■ **Exercise aim**: Please show every line from the entries that carries the word "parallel".

** Entries provided follows **

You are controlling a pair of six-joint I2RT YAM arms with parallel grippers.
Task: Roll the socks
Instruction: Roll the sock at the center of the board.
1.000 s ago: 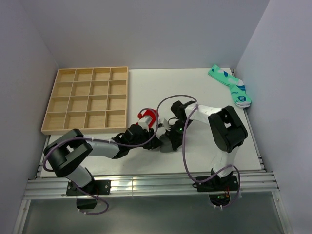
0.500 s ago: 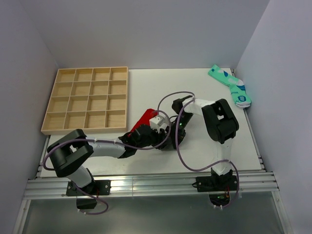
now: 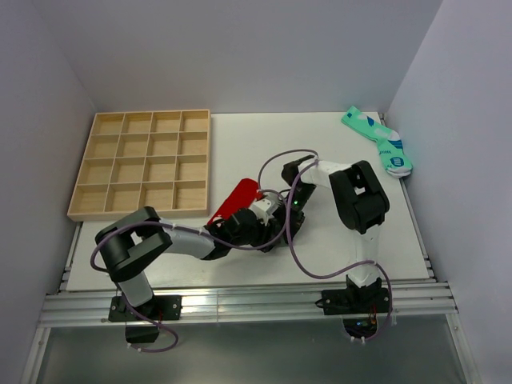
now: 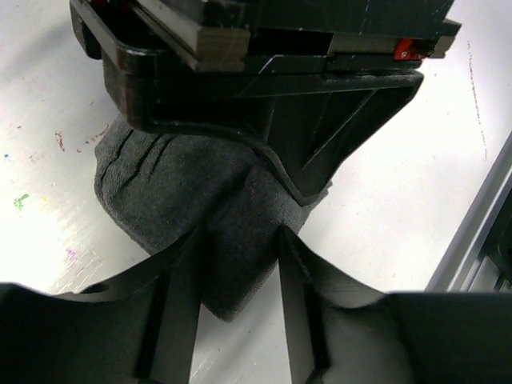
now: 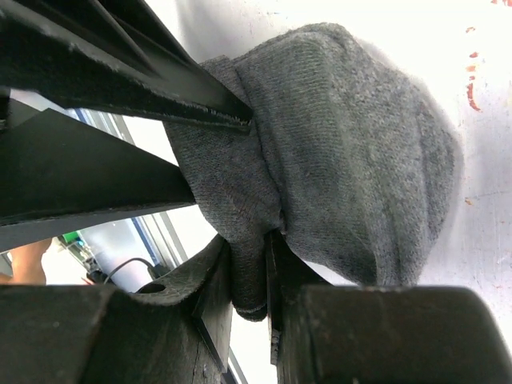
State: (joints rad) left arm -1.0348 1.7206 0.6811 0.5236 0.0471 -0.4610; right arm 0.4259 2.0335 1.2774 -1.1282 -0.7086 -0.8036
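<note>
The dark grey sock (image 5: 360, 144) lies bunched on the white table between both grippers. My right gripper (image 5: 250, 248) is shut on a fold of it, the fabric pinched between the fingers. My left gripper (image 4: 238, 236) faces it from the other side, its jaws apart around the grey sock's (image 4: 160, 176) pointed end, with table showing beside one finger. In the top view both grippers meet near the table's front middle, left gripper (image 3: 268, 228) and right gripper (image 3: 288, 222), and they hide most of the grey sock. The red sock (image 3: 234, 200) lies flat and stretched out just left of them, held by nothing.
A wooden tray (image 3: 136, 211) with several square compartments sits at the back left. A pair of mint-green socks (image 3: 380, 142) lies at the back right corner. The metal rail (image 3: 256, 304) runs along the near edge, close to the grippers.
The red sock, bunched at my left gripper a second ago, now lies stretched out flat. My left gripper moved right onto the grey sock and its jaws widened. The right grip holds.
</note>
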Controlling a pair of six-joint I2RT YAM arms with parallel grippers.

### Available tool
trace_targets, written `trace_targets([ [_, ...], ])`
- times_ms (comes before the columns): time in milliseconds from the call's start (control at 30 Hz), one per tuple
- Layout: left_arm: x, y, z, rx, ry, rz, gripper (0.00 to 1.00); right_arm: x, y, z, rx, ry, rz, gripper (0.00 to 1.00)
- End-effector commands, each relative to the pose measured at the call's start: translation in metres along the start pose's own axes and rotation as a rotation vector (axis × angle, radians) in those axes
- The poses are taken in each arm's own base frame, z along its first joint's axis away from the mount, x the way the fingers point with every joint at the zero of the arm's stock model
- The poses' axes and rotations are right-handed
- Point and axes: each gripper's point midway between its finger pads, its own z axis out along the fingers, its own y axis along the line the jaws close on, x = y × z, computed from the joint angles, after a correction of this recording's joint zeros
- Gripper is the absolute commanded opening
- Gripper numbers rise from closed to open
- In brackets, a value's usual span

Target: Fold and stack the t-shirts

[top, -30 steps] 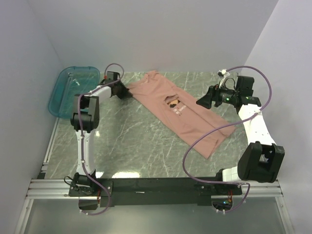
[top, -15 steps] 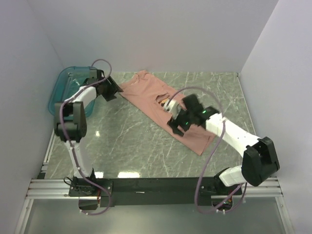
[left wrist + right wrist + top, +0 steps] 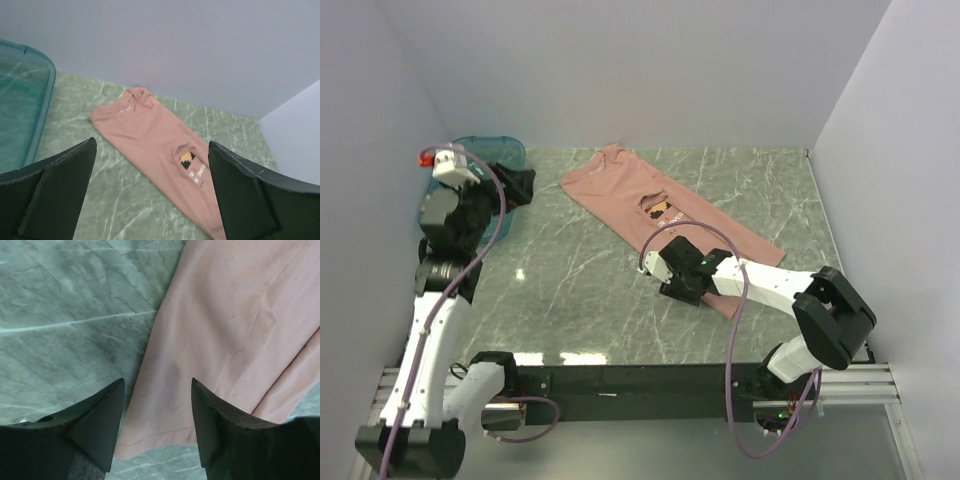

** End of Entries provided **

■ **Exercise answer**:
You are controlling a pair of six-joint I2RT YAM arms with parallel grippers.
Controlling a pair of six-joint I2RT YAM arms with parallel grippers.

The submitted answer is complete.